The Department of Homeland Security (DHS) Science and Technology Directorate (S&T) and FEMA have awarded funding to the not-for-profit National Center for Disaster Medicine and Public Health (NCDMPH) to deliver free, life-saving trauma training to high-school-age students.
The funding, potentially up to $2.3 million over three years, is to help establish the School-Age Trauma Training program, or SATT, a public/private partnership that offers students guidance regarding how to tend to traumatic injuries and control severe bleeding until first responders arrive on the scene.
NCDMPH was selected from a competitive grant process held earlier this summer with more than 20 applicants.
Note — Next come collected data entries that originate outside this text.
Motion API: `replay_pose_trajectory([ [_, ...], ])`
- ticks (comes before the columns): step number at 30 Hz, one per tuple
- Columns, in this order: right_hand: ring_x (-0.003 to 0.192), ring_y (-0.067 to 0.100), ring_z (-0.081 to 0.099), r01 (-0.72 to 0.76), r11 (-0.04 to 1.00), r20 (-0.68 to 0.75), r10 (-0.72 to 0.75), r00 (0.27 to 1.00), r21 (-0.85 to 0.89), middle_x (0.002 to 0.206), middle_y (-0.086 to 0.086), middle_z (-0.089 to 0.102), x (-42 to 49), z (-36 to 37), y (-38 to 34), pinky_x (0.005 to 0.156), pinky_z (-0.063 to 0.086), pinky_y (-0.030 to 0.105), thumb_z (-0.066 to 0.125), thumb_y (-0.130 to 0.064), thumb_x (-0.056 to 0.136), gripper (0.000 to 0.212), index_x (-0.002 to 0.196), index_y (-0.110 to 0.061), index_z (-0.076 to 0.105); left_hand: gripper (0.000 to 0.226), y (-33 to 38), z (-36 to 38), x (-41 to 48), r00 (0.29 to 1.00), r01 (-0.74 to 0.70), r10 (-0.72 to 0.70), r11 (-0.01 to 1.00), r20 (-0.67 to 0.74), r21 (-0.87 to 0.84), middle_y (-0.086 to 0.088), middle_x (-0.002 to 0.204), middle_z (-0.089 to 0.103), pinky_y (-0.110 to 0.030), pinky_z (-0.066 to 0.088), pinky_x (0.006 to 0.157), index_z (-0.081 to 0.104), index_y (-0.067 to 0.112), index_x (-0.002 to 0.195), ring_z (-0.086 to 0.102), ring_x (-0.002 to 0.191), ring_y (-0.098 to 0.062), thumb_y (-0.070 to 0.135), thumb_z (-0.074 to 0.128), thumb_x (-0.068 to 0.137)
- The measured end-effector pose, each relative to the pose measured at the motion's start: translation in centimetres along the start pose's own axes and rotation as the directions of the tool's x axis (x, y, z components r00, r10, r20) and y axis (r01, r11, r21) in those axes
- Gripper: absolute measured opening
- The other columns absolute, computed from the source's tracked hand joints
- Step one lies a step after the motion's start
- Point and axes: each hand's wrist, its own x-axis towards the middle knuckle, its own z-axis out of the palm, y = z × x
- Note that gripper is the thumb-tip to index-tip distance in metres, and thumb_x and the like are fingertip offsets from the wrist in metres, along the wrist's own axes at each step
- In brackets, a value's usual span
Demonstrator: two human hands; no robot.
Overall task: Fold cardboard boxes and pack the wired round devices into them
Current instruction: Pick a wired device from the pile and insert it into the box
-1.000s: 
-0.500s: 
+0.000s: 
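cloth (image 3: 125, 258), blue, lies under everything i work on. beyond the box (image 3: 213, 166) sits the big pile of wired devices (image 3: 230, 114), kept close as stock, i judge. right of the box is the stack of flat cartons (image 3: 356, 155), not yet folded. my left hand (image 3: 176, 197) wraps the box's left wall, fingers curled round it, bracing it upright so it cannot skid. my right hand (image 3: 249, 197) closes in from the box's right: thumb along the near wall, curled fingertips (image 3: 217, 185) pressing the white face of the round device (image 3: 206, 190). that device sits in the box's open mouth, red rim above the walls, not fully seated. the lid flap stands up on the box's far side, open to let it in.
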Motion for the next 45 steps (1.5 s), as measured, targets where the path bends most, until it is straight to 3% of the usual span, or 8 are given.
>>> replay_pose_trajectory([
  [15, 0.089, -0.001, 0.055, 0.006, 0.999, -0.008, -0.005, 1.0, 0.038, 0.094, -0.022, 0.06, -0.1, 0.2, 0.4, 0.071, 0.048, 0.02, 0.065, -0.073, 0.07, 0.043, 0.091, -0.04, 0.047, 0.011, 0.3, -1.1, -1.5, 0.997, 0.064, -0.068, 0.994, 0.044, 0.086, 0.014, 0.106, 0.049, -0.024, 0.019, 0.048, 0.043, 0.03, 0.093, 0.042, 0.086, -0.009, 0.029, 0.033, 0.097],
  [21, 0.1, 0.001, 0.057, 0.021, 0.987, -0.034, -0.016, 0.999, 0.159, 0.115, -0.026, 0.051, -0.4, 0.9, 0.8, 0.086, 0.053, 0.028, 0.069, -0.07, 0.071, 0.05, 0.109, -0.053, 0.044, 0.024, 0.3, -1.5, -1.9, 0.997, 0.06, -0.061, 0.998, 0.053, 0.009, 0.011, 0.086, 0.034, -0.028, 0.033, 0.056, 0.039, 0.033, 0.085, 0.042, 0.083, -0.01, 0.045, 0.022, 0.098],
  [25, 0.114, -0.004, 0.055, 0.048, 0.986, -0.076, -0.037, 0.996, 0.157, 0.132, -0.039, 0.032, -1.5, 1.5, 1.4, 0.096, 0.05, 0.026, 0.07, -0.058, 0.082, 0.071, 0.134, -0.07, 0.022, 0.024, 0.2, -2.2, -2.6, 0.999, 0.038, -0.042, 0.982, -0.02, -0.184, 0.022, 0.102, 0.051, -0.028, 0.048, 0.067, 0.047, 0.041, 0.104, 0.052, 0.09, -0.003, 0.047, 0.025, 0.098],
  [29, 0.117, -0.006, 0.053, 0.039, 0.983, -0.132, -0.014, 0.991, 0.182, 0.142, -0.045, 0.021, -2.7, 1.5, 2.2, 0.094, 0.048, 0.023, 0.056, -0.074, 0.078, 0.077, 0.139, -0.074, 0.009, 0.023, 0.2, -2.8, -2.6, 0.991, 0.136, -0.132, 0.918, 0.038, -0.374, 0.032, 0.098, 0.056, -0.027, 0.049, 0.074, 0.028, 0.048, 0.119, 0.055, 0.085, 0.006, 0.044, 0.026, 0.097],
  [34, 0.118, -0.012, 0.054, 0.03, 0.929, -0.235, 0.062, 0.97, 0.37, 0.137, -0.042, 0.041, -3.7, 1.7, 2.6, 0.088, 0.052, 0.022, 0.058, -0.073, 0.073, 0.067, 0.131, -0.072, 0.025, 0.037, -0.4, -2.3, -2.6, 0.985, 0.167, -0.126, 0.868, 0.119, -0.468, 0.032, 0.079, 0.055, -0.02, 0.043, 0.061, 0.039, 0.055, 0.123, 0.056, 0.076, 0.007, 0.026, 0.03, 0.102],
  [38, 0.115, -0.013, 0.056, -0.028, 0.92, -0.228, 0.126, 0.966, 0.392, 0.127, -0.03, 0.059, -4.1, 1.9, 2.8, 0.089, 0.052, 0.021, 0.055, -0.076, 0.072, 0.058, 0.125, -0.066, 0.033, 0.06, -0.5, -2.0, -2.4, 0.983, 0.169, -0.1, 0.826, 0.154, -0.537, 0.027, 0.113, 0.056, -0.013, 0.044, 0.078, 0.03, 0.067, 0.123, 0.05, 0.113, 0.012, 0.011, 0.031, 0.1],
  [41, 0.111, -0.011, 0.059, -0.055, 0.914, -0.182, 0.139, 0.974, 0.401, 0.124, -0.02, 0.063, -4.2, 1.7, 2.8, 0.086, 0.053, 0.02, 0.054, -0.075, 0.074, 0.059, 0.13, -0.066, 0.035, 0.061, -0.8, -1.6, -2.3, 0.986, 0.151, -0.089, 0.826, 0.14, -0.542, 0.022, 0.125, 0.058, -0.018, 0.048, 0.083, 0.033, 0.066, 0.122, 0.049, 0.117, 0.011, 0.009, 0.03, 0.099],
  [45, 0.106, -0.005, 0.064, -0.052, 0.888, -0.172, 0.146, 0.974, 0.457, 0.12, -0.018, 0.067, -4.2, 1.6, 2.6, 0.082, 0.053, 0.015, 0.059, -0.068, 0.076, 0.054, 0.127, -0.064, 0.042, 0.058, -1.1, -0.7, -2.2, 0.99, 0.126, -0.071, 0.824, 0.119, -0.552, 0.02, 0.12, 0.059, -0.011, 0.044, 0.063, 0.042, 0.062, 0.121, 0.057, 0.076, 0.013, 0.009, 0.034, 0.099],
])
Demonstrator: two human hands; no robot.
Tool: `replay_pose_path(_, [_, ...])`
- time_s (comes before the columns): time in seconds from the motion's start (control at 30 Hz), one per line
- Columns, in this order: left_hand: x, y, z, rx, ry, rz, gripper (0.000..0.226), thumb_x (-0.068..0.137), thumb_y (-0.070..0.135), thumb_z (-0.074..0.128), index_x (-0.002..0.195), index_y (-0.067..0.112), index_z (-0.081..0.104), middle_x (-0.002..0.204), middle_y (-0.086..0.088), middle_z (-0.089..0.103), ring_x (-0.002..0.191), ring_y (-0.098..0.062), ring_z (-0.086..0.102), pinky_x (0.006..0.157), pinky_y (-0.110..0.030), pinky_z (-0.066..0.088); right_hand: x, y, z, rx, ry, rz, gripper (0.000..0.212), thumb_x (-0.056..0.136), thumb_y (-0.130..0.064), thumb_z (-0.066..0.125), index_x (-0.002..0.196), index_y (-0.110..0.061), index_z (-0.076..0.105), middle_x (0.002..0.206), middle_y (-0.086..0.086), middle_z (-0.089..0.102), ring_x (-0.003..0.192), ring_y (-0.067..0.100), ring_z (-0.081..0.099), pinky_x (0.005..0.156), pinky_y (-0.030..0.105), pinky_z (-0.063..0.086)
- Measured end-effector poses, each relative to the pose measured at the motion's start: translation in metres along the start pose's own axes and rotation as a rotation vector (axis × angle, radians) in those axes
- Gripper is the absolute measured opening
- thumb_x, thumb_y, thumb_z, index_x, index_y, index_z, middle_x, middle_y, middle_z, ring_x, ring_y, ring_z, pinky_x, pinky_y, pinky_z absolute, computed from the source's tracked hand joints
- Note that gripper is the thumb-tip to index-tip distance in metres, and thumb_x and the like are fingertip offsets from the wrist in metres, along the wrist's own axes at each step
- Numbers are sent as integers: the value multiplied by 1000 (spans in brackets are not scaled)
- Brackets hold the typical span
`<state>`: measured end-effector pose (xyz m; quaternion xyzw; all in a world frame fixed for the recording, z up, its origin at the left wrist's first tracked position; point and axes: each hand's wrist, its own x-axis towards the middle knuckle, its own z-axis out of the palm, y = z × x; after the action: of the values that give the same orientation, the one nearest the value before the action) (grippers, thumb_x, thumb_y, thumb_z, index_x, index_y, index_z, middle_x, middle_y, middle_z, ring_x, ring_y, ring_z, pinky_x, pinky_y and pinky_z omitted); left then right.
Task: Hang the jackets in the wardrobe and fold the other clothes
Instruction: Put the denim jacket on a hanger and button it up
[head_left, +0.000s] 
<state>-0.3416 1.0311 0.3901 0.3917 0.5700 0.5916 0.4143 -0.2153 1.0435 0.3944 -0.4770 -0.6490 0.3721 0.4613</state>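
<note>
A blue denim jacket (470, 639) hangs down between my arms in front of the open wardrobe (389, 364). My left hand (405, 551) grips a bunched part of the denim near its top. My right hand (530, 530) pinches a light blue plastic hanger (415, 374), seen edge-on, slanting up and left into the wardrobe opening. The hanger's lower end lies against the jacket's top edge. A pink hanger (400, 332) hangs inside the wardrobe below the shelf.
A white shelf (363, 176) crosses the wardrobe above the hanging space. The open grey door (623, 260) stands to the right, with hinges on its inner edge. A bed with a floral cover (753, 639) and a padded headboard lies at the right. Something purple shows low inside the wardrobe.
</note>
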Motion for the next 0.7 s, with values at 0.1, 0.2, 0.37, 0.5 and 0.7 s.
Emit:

The funds, made available over three program phases, will cover development of a research-validated age-appropriate curriculum, online tools including study aids and collateral materials, as well as mechanisms to track program metrics.
“We need to acknowledge that during a disaster, individuals in impacted communities are the first responders,” said FEMA’s Daniel Kaniewski, Deputy Administrator for Resilience. “Young people live through the same disasters as adults, and we want to empower them with lifesaving skills to help speed response and recovery efforts.”
With guidance from DHS S&T and FEMA’s Individual and Community Preparedness Division, NCDMPH will work with the American Red Cross and HOSA-Future Health Professionals to develop a training curriculum, outreach strategies and plans to implement SATT nationwide.
The training will complement other FEMA citizen responder initiatives such as the “Community Emergency Response Team” program and “You Are the Help Until Help Arrives.” The team will work with public and private schools, youth-oriented not-for-profit agencies, faith-based organizations, and civic associations to ensure that the maximum number of students have access to this critical training.